Di sisi lain, Hasto juga ditetapkan sebagai tersangka dalam kasus perintangan penyidikan oleh KPK dalam surat perintah penyidikan (sprindik) yang terpisah.

Setyo menjelaskan bahwa Hasto memerintahkan Harun Masiku untuk merendam ponselnya di air dan melarikan diri ketika KPK melakukan operasi tangkap tangan.

“Bahwa pada tanggal 8 Januari 2020 pada saat proses tangkap tangan KPK, HK memerintahkan Nur Hasan penjaga rumah aspirasi di Jalan Sutan Syahrir Nomor 12 A yang biasa digunakan sebagai kantor oleh HK untuk menelepon Harun Masiku supaya meredam Handphone-nya dalam air dan segera melarikan diri,” kata Setyo.
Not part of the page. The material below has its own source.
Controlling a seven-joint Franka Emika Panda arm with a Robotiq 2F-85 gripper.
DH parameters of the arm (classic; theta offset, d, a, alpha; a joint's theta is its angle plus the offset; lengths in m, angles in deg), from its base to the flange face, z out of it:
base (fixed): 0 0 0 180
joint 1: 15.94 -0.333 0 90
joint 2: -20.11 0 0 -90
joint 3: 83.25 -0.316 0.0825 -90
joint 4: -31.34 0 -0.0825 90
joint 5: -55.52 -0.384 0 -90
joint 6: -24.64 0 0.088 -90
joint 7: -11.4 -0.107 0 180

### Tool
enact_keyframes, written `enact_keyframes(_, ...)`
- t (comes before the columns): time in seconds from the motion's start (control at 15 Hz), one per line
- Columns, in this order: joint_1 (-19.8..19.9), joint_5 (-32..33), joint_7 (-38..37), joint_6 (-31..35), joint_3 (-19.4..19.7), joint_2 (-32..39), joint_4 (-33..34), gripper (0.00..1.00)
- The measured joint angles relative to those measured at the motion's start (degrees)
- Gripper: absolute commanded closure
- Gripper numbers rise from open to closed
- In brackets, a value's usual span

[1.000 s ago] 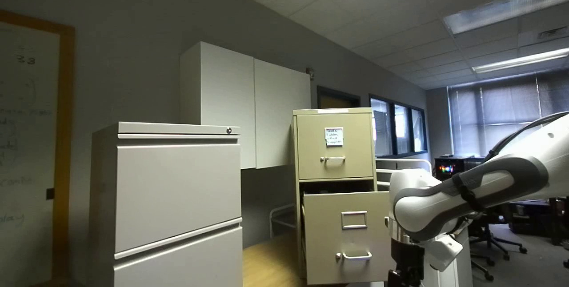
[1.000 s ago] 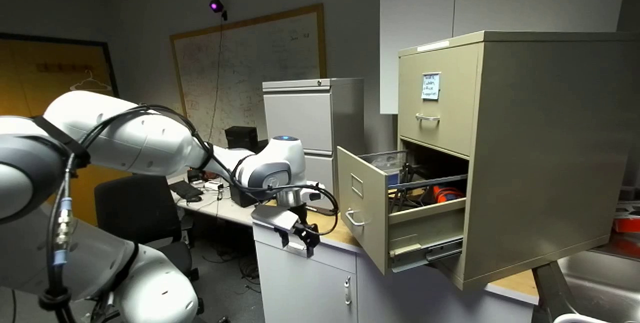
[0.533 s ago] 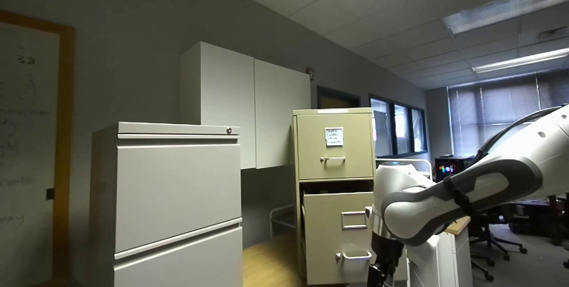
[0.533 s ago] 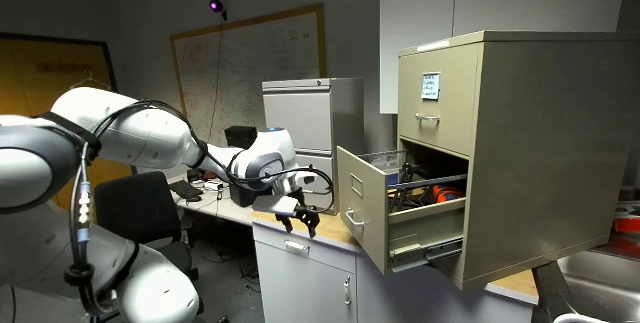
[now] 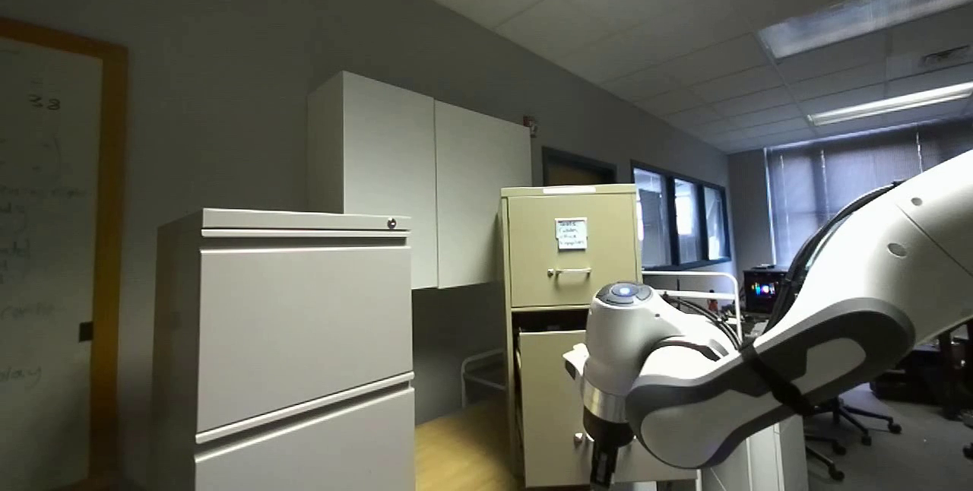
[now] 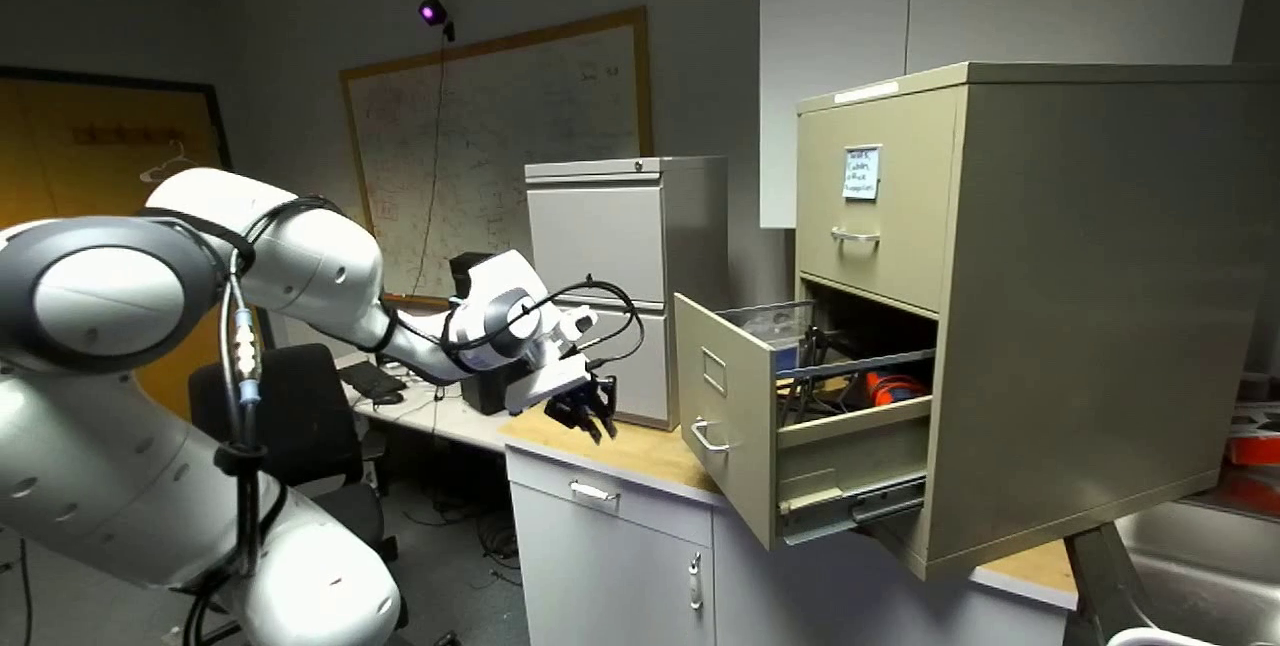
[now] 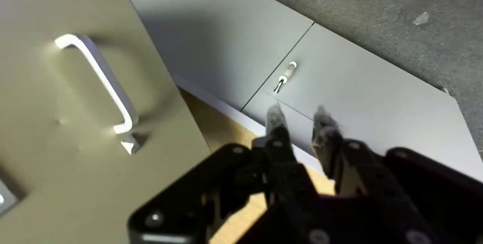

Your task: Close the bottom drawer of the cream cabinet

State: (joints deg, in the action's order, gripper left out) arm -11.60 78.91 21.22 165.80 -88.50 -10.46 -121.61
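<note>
I've tilted the tool [image 7: 300,119] and brought its jaws closer; the wrist view blurs, but a small gap shows, seemingly with nothing in it. Beyond, the bottom drawer [image 6: 737,411], unmoved, juts past the front edge of the surface [image 6: 652,454], well out of the cream cabinet [image 6: 1085,301]. I judge this preparation; the push remains.

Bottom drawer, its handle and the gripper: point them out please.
Bottom drawer [image 6: 740,416], in an exterior view: on its front.
Handle [image 7: 107,81], wrist view: middle of its bar.
Gripper [image 7: 300,119], wrist view: midway between its fingertips.
</note>
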Motion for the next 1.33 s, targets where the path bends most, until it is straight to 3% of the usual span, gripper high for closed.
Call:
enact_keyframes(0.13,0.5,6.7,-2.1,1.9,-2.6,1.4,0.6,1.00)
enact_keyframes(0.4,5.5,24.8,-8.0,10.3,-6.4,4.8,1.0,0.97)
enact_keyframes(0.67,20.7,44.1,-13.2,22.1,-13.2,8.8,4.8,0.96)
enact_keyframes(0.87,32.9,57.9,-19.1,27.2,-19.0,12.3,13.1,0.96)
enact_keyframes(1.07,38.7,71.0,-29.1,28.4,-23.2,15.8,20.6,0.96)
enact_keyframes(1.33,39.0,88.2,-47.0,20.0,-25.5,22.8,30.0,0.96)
Kemudian pada 6 Juni 2024 sebelum Hasto diperiksa sebagai saksi oleh KPK, dia memerintahkan staf pribadinya, Kusnadi untuk menenggelamkan ponsel agar tidak ditemukan KPK.

Hasto kemudian memenuhi panggilan KPK untuk diperiksa sebagai saksi dalam kasus Harun Masiku pada 10 Juni 2024.

“HK mengumpulkan beberapa saksi terkait dengan perkara Harun Masiku dan mengarahkan agar tidak memberikan keterangan yang sebenarnya,” ujar Setyo.

Untuk itu, lanjut dia, KPK menerbitkan sprindik nomor Sprin.Dik/152/DIK.00/01/12/2024 pada Senin, 23 Desember 2024 tentang penetapan Hasto sebagai tersangka kasus dugaan perintangan penyidikan.